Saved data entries
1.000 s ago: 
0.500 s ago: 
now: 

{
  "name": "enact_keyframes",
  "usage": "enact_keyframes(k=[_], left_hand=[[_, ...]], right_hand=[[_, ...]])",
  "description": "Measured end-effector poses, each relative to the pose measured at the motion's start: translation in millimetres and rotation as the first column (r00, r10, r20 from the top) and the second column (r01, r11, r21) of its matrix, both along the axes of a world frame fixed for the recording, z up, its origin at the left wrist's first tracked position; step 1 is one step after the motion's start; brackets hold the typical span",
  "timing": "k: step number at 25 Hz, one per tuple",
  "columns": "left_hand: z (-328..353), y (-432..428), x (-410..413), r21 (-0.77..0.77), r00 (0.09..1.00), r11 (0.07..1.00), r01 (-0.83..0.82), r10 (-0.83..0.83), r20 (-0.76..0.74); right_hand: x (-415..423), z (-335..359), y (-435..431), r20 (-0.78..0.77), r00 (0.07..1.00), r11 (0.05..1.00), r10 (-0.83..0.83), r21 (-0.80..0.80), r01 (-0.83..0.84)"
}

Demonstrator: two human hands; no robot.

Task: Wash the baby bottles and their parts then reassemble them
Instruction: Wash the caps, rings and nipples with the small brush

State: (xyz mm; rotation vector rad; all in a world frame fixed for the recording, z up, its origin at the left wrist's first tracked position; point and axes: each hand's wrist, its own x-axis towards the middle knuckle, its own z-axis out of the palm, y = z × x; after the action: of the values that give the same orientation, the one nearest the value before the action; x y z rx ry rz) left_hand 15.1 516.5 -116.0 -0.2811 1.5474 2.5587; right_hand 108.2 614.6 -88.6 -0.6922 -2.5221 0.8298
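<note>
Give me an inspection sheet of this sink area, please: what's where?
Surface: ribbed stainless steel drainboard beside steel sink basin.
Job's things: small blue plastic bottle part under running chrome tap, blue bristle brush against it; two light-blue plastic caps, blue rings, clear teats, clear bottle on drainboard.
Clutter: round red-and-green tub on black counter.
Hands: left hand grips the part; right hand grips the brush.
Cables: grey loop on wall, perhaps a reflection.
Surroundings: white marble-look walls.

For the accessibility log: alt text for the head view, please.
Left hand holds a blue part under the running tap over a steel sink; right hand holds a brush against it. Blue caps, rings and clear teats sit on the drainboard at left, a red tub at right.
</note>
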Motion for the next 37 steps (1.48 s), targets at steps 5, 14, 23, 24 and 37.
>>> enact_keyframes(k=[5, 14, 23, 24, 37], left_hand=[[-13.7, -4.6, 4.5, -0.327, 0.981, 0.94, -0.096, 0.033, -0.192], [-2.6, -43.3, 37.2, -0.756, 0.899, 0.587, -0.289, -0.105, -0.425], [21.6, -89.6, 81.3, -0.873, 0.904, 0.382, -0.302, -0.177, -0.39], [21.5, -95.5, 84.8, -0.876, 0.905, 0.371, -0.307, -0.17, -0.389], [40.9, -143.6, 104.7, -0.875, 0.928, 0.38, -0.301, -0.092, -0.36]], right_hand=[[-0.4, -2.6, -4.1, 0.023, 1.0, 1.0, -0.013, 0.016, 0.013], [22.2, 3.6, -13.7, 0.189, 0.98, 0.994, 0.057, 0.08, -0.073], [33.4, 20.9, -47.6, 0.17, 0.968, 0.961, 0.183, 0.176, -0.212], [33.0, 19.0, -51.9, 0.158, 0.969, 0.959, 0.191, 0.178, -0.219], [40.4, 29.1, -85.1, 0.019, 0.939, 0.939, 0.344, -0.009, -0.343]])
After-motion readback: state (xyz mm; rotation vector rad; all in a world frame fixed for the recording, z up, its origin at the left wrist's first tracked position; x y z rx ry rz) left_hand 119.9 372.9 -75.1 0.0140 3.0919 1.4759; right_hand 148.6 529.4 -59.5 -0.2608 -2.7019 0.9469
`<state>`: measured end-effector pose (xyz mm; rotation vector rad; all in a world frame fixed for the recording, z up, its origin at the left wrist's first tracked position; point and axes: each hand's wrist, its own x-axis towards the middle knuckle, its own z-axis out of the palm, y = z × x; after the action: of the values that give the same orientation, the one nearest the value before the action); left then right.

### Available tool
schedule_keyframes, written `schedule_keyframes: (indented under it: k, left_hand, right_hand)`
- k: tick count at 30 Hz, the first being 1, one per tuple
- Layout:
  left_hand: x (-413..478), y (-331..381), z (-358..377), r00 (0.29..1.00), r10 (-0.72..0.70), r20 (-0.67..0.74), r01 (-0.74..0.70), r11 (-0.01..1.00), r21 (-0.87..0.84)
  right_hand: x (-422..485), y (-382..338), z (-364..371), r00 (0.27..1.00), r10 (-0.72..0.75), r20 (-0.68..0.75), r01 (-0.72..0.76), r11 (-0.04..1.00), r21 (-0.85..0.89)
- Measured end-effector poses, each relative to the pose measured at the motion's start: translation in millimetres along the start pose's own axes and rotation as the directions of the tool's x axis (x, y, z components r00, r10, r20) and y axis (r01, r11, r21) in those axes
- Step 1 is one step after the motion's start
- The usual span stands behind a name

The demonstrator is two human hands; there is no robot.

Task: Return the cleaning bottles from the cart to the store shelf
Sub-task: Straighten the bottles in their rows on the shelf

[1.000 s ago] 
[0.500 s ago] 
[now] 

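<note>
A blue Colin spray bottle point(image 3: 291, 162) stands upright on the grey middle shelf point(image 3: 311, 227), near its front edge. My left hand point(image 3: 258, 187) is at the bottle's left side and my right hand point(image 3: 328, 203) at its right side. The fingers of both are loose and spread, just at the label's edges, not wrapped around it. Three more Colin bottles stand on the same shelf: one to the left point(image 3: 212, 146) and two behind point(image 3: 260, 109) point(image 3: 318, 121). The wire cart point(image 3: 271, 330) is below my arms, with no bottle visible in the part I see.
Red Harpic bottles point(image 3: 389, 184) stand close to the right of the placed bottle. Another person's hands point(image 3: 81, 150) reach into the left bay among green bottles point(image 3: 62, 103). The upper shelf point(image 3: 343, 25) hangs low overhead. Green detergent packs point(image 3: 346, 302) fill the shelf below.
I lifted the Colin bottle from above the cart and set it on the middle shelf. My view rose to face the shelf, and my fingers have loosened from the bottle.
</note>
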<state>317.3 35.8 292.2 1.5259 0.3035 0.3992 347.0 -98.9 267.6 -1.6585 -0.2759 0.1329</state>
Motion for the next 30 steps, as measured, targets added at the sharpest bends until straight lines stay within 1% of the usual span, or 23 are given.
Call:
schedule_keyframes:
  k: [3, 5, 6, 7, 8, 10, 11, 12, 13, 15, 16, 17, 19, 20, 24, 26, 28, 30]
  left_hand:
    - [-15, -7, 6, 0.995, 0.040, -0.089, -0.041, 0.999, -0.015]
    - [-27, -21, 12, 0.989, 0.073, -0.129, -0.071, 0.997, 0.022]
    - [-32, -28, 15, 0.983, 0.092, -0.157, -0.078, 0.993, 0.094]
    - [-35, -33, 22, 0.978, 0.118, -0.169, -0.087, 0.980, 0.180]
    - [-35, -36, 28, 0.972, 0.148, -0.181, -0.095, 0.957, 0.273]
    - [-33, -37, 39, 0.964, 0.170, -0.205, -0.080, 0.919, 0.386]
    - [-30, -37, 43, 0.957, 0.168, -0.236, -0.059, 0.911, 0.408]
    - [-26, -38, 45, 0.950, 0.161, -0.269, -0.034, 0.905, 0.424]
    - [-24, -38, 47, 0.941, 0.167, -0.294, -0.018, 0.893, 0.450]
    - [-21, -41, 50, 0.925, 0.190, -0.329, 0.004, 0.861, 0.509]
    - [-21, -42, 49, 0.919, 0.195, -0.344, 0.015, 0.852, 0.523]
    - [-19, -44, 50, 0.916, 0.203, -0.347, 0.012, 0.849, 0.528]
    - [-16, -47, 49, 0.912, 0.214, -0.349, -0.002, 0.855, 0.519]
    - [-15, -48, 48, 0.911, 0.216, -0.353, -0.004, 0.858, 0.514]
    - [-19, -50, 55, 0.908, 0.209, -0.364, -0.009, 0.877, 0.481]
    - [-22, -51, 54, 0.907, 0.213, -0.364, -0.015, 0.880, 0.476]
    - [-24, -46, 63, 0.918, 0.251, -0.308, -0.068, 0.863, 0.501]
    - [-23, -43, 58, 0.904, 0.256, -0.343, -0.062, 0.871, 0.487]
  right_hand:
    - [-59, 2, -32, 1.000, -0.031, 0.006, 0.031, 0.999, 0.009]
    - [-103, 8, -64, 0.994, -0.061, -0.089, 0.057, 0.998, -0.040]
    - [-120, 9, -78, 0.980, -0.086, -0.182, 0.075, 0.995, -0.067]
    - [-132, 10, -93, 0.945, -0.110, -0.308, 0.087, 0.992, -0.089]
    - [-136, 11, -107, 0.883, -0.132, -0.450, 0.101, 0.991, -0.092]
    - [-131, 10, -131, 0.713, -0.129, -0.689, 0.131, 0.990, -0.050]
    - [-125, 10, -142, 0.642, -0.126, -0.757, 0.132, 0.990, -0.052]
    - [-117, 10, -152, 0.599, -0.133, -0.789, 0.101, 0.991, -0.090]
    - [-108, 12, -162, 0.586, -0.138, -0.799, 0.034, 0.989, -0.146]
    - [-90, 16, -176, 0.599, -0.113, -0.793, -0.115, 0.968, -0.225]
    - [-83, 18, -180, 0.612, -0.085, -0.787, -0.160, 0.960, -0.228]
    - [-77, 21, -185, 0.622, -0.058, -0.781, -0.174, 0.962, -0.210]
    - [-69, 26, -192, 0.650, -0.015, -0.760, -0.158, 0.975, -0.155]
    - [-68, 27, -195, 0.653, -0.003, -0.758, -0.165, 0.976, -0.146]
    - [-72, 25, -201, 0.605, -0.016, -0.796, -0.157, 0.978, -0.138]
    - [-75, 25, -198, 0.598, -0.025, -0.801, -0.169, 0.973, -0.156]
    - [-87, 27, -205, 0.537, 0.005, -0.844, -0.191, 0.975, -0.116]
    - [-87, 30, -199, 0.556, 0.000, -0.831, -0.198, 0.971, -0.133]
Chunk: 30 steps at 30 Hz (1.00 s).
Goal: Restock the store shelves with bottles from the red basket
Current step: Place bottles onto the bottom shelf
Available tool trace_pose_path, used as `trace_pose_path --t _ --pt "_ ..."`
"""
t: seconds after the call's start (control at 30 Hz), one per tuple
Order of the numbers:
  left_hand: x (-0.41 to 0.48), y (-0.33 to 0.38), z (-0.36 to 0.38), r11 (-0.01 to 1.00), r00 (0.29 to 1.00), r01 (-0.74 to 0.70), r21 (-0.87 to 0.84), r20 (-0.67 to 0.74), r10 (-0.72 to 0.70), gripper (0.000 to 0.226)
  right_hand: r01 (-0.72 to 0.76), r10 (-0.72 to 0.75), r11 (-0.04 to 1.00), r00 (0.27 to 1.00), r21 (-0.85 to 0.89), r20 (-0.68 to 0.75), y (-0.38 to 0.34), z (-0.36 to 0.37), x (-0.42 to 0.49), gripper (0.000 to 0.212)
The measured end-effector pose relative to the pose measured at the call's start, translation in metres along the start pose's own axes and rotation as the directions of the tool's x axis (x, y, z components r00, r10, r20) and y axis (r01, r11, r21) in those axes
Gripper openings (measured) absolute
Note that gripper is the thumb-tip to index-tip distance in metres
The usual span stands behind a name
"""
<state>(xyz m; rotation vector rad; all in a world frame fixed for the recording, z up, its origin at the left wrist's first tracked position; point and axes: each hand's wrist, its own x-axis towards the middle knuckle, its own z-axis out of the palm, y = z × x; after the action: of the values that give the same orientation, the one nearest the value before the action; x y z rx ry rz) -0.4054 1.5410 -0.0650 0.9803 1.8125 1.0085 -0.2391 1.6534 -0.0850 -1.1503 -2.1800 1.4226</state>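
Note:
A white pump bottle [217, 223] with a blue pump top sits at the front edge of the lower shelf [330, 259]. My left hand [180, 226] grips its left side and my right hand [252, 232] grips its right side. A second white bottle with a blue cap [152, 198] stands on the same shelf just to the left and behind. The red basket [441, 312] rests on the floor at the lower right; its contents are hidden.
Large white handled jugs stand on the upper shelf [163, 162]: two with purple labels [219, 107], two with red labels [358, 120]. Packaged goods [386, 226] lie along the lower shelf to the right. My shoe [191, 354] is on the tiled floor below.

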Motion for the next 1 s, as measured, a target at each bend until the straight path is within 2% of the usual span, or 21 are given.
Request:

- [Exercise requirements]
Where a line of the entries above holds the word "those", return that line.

- [Written solution]
- Measured end-effector poses, each relative to the pose measured at the motion's start: translation in millimetres along the start pose's own axes and rotation as the directions of the tool's x axis (x, y, z components r00, r10, r20) and y axis (r01, r11, r21) in those axes
The measured end-effector pose relative to the pose measured at the call's start, translation in metres along the start pose's own axes and rotation as the directions of the tool's x axis (x, y, z components r00, r10, r20) and y axis (r01, r11, r21) in those axes

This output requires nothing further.